In italy, when you ride the bus, you dont pay when you get on, you buy a bus ticket, and then there is a little machine to stamp your ticket inside. In Rome, we dont worry about it because A) we rarely take a bus and B) we have a monthly pass so we dont have to. Well Palermo is intense, and we get on the bus, on our way to the beach, ready to have a good time, when all of the sudden the bus police ask for our tickets. Oh ya sure, you can totally have our tickets. Except they arent stamped. So he whips out a little notebook and asks for our documents. Shit. I try telling him in italian that we are tourists and didnt know the rule (not entirely true) but bro is not feelin it, and proceeds to demand 103 euro. Fuck. All I have is 15 euro, and I tell him that, so he hops off the bus, with our passports in hand. So I'm like "Shit, follow the guy with our passports!" After some serious groveling, he says we only have to pay 27 a piece. So it was still shitty, but so much better than 103. But the whole ordeal kind of killed some peoples moods, which sucked.
But we did make it to the beach! That was a plus. And it was the prettiest beach I've ever seen. Crystal clear water, surrounded by mountains, it was amazing. Still wayyyy to cold to swim, unless your name is John Schmulling. In which case you swim anyways, like a tard. Must be a Boy Scout thing.
The rest of the trip was fine from that point on really. Nothing too epic or too bad happened. It was fun, and we had an amazing dinner that night (I mean, minus Mariana, who only ate gelato) So things got better.

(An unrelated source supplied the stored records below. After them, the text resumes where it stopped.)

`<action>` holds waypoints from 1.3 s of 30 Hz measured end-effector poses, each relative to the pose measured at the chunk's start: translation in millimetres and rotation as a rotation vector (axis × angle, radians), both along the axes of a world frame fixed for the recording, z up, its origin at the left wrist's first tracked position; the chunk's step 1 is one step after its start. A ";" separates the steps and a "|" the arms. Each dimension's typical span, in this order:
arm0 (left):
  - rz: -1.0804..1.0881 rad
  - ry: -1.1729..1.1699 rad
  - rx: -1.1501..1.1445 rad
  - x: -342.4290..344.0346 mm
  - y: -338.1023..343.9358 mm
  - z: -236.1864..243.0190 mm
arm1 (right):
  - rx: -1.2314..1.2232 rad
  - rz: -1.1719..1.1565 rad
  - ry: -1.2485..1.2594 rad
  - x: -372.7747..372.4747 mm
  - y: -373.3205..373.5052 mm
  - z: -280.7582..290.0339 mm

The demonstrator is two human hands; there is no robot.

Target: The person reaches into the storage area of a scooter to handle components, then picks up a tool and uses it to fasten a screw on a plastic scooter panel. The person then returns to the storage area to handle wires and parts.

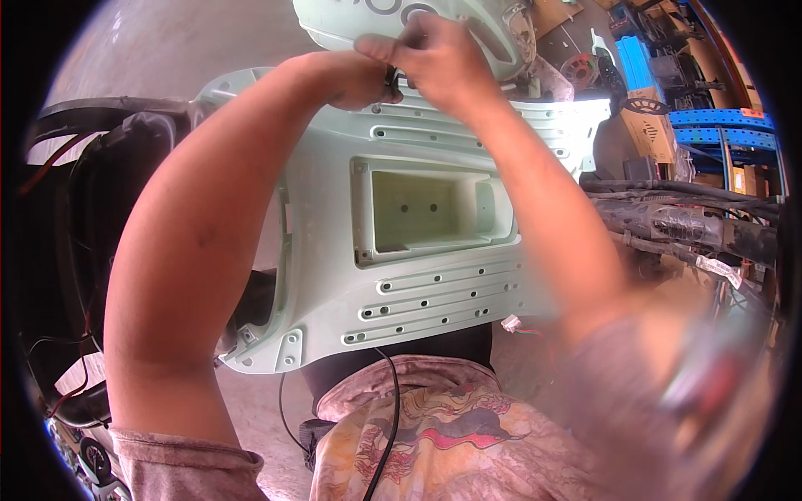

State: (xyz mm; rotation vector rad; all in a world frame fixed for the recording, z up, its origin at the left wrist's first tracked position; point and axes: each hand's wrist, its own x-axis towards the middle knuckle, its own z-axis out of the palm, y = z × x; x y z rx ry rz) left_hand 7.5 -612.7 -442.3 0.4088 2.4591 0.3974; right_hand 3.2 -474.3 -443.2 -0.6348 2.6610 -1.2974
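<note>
A pale green plastic scooter floor panel (326,179) lies before me, with slotted ribs, screw holes and a rectangular recessed box (426,209) in its middle. Both my arms reach over it to its far edge. There my left hand (355,81) is closed, its fingers curled low against the panel. My right hand (439,63) meets it from above, thumb and fingers pinched together. Between the two hands shows a small black piece (391,81), too covered by fingers to name. Just beyond stands another pale green body panel (359,21) with dark lettering.
Dark scooter frame parts (125,167) and loose wires are at the left. Black tubes and cables (693,217) lie at the right, near blue shelving (718,118) and cardboard boxes (650,129). A black cable (391,417) hangs over my shirt; a white connector (511,323) sticks out by the panel.
</note>
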 end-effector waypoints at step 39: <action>-0.014 -0.149 0.352 -27.1 -13.9 -67.4 | -0.411 0.626 -0.821 -37.0 44.9 -11.2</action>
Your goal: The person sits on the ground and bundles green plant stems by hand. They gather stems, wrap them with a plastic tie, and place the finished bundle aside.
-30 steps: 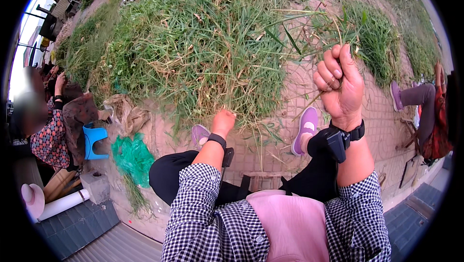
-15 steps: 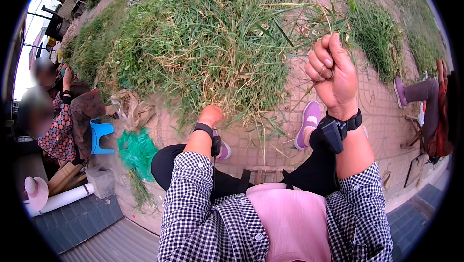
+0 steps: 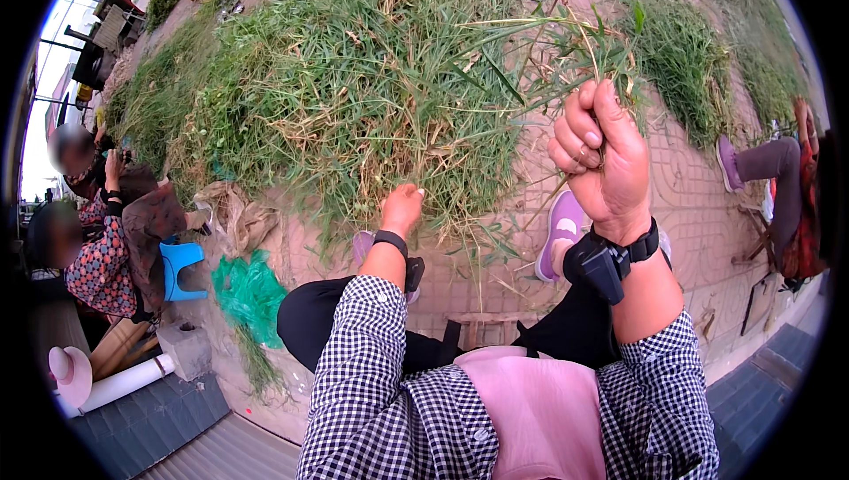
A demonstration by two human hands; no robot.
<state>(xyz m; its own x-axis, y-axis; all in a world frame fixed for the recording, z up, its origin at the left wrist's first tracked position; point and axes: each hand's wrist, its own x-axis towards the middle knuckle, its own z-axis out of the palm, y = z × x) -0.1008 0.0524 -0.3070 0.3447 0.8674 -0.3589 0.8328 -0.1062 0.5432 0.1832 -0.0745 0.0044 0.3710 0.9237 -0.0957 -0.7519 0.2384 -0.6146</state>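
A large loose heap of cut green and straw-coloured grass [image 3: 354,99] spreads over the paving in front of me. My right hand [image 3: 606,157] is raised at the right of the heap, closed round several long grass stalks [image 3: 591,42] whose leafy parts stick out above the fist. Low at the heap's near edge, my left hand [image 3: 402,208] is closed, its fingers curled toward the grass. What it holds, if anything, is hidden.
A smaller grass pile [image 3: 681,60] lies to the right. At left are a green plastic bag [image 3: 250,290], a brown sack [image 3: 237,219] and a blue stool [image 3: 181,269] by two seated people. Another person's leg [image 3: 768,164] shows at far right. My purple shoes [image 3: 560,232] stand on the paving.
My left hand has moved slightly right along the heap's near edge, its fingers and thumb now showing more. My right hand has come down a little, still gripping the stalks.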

Most important lesson #4: Your attitude really makes the experience. Negativity will get you no where. And I know, for a fact, that positive things happen to positive people. Time and time again, on the best of trips, on the worst of trips, this has been proven to me. So always see the silver lining. And it is always easier to do so if you....
Lesson #5 DONT STAY UP LATE THE NIGHT BEFORE A FLIGHT! It's not worth it. It really isnt. I know I always rep the "Sleep is for the weak" motto, but when traveling, especially somewhere where you are 100% fluent in the language, you need your wits about you. You never know what could happen. As I've clearly illustrated here today.
I probably made this trip seem like such crap, but it really wasnt. It was just a bummer blowin money on correcting things that went wrong, but it was fun.

Now I have to try and multitask and do laundry and study for my art history midterm. I have no idea where to even start for that. That's the class where the teachers voice lulls me to sleep. Also, I dont have a library or Starbucks where I can study, so I have to try and be studious in my own home, where I can be distracted by any number of things. Like the fact that I know that no one has taken out the garbage since I left, or the fact that I know that no one cleaned up the salt that they spilled all over the counter. Just a few things like that. OCD+ADD= terrible at studying. Womp Womp.